Directions for this task
For this listing, the lines between the one holding "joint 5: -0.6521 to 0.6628" and the one holding "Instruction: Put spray", inclusive, must be set down exactly.

Data below
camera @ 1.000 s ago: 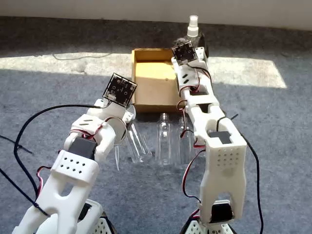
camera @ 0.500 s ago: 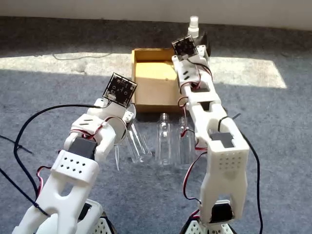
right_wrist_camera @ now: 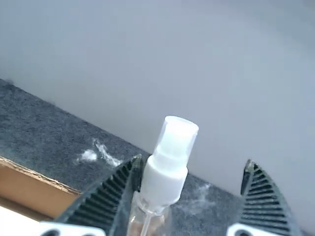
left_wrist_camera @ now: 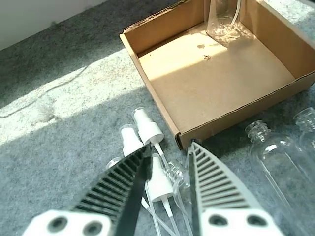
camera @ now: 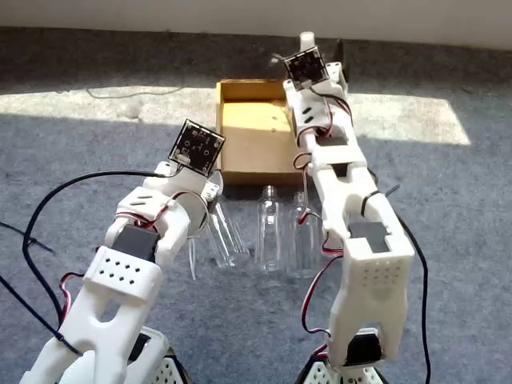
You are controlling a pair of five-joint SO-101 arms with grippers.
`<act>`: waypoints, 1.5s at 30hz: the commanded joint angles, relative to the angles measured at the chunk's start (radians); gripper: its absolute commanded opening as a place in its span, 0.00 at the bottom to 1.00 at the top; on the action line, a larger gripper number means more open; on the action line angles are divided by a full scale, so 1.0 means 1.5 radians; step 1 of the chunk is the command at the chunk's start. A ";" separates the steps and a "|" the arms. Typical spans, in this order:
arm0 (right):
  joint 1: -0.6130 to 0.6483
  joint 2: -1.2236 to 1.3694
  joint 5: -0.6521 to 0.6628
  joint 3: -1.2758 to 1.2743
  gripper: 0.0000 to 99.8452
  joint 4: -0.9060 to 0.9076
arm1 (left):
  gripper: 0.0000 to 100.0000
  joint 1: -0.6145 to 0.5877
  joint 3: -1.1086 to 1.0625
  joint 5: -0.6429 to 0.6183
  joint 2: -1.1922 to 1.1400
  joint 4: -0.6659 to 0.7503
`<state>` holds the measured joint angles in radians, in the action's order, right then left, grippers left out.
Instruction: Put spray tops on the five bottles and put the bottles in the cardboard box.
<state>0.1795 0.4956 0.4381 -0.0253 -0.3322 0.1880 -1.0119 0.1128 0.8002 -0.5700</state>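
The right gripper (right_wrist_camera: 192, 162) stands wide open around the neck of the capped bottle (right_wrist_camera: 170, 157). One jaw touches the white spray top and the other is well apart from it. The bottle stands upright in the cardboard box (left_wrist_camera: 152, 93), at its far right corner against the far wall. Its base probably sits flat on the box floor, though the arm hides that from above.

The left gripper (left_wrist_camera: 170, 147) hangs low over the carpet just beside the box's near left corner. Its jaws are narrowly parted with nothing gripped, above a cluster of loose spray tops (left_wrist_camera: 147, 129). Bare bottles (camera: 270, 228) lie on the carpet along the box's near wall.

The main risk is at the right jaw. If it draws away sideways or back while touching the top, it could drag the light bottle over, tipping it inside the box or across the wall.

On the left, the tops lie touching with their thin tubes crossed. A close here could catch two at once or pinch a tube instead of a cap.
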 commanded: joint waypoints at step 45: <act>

Written response
  joint 5: -0.6521 to 0.6628
  joint 3: -1.2758 to 1.2743
  gripper: 0.0000 to 99.8452
  joint 4: -0.9060 to 0.9076
arm1 (left):
  gripper: 0.0000 to 100.0000
  joint 1: -0.6145 to 0.5877
  joint 3: -1.1086 to 1.0625
  joint 5: -0.6429 to 0.6183
  joint 2: -1.1922 to 1.1400
  joint 4: -0.6659 to 0.7503
`<state>` holds the measured joint angles in radians, in the action's order, right then left, grippers left out.
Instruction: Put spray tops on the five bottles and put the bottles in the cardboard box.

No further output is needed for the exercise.